Mark the peculiarities of Scripture anthropology as brought out in this view of humanity:-

Its gloomy views of man's actual condition.

Its emphatic declaration that that condition is abnormal.

Its confidence of effecting a cure.

Its transcendentally glorious conception of what man may become.

Men are blind and deaf; that is to say, their powers of perception are destroyed by reason of disease. What a picture! The great spiritual realities are all unseen, as Elisha's young servant was blind to the fiery chariots that girdled the prophet. Men are blind to the starry truths that shine as silver in the firmament. They are deaf to the Voice which is gone out to the ends of the earth, and yet they have eyes and ears, conscience, intuitions. They possess organs, but these are powerless.

And while the blindness is primarily in regard to spiritual and religious truths, it is not confined to these, but wherever spiritual blindness has fallen, the whole of a man's knowledge will suffer. There will be blindness to the highest philosophy, to the true basis and motive of morals, to true psychology, to the noblest poetry. All will be of the earth, earthy. You cannot strike religion out of men's thoughts, as you might take a stone out of a wall and leave the wall standing; you take out foundation and mortar, and make a ruinous heap.

I know, of course, that there may be much mental activity without any perception of spiritual realities, but all knowledge which is not purely mathematical or physical suffers by the absence of such perception. All this blindness is caused by sin.

Christ is the giver of spiritual sight. He restores the faculty by taking away the hindrance to its exercise. Further, He gives sight because He gives light.
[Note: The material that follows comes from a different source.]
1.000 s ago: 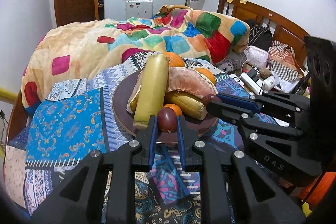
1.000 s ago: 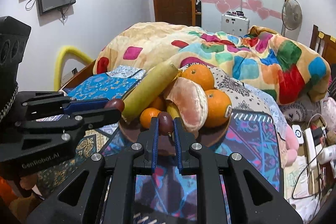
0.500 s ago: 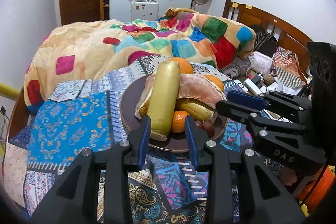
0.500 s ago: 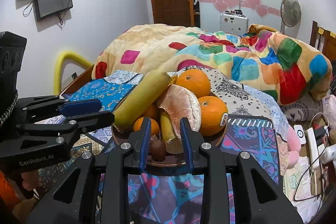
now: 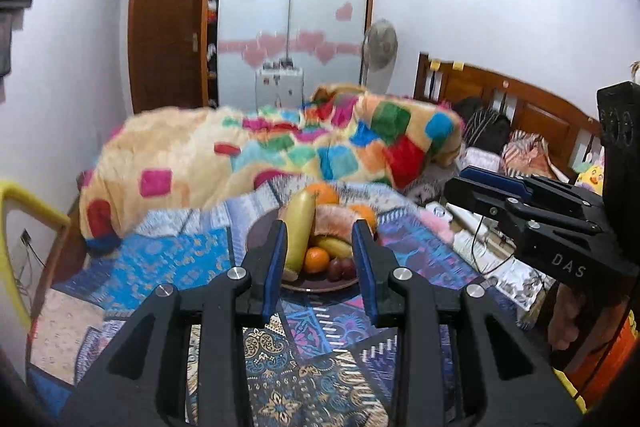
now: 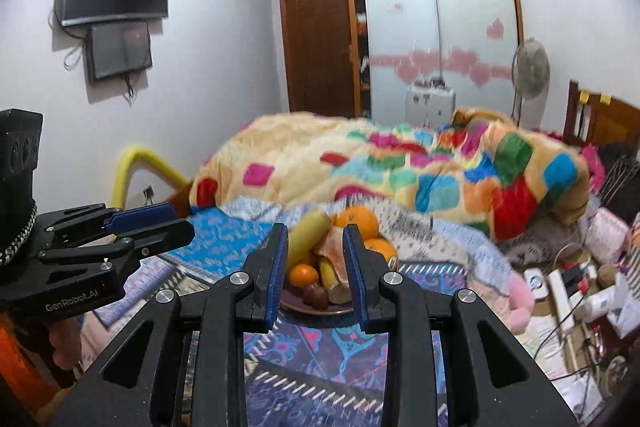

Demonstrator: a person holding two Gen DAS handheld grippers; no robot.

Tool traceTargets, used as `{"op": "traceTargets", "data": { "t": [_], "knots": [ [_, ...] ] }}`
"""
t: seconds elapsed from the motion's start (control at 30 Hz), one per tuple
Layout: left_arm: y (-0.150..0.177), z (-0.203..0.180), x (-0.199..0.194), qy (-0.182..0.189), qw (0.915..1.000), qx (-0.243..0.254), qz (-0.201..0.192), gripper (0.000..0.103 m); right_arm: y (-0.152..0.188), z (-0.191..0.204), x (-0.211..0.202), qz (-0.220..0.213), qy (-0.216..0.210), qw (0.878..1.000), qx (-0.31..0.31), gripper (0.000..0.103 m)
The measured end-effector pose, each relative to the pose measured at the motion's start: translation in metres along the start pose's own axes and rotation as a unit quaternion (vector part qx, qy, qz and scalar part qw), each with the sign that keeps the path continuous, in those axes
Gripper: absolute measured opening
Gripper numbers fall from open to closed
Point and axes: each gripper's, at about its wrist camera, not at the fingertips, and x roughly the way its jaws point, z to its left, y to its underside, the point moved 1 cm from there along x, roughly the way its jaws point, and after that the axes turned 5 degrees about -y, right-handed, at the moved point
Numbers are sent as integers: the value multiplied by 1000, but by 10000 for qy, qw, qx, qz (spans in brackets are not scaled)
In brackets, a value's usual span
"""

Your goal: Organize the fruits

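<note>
A dark plate [image 5: 320, 286] of fruit sits on the patterned bedspread, some way beyond both grippers. It holds a long yellow fruit [image 5: 301, 227], oranges [image 5: 323, 191], a peeled pomelo [image 5: 334, 221], a banana [image 5: 335, 246], a small orange [image 5: 317, 259] and two dark round fruits [image 5: 339, 268] at its front edge. My left gripper [image 5: 320, 223] hangs open and empty, raised back from the plate. My right gripper [image 6: 315, 227] is also open with nothing in it, and the dark fruits [image 6: 314, 294] lie on the plate [image 6: 316, 311] below it.
A colourful patchwork duvet [image 5: 280, 155] is heaped behind the plate. Power strips, cables and small items [image 6: 568, 287] clutter the bed's right side by the wooden headboard [image 5: 520, 99]. A yellow padded rail [image 6: 132, 163] stands at the left. A wardrobe and a fan stand at the far wall.
Both grippers were shut on a dark fruit at the plate's front. Both have opened, left the fruits on the plate, and drawn back and upward.
</note>
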Motion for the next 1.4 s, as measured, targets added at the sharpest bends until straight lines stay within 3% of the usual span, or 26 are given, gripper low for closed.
{"op": "traceTargets", "data": {
  "t": [0.1, 0.17, 0.27, 0.37, 0.5, 0.57, 0.67, 0.77, 1.4],
  "knots": [
    [-6, -7, -35, -192, 9988, 43, -441, 46, -7, 11, -27, -247, 60, 9997, -68, 33],
    [-7, -11, -55, -254, 9974, 57, -674, 51, -9, 17, -43, -423, 128, 9990, -86, 46],
    [-7, -13, -81, -262, 9957, 25, -883, 59, -12, 27, -64, -664, 312, 9972, -155, 46],
    [-6, -12, -98, -241, 9949, -47, -979, 64, -13, 37, -84, -905, 343, 9952, -143, 58],
    [0, -13, -117, -375, 9924, -45, -1173, 83, -9, 48, -101, -1191, 478, 9915, -215, 70],
    [4, -14, -124, -405, 9918, -63, -1210, 85, -5, 53, -106, -1298, 533, 9899, -201, 86],
    [9, -14, -131, -444, 9915, -102, -1221, 92, 0, 57, -111, -1401, 633, 9879, -187, 90],
    [14, -12, -138, -515, 9906, -147, -1258, 97, 6, 58, -116, -1464, 735, 9864, -151, 102],
    [26, -12, -155, -719, 9874, -95, -1409, 102, 15, 63, -127, -1468, 779, 9860, -120, 103]
  ]
}}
But turn to facts of experience, and consider the mental apathy of heathenism as contrasted with the energy of mind within the limits of Christendom. Greece, of course, is a brilliant exception, but even there

(1) what of the conceptions of God?

(2) what of the effect of the wise on the mass of the nation?

Think of the languid intellectual life of the East. Think of the energy of thought which has been working within the limits of Christianity. Think of Christian theology compared with the mythologies of idolatry. And the contrast holds not only in the religious field but all over the field of thought.

There is no such sure way of diffusing a culture which will refine and strengthen all the powers of mind as to diffuse the knowledge of Jesus, and to make men love Him. In His light they will see light.

To know Him and to keep company with Him is a liberal education,' as is seen in many a lowly life, all uninfluenced by what is called learning, but enriched with the finest flowers of' culture,' and having gathered them all in Christ's garden.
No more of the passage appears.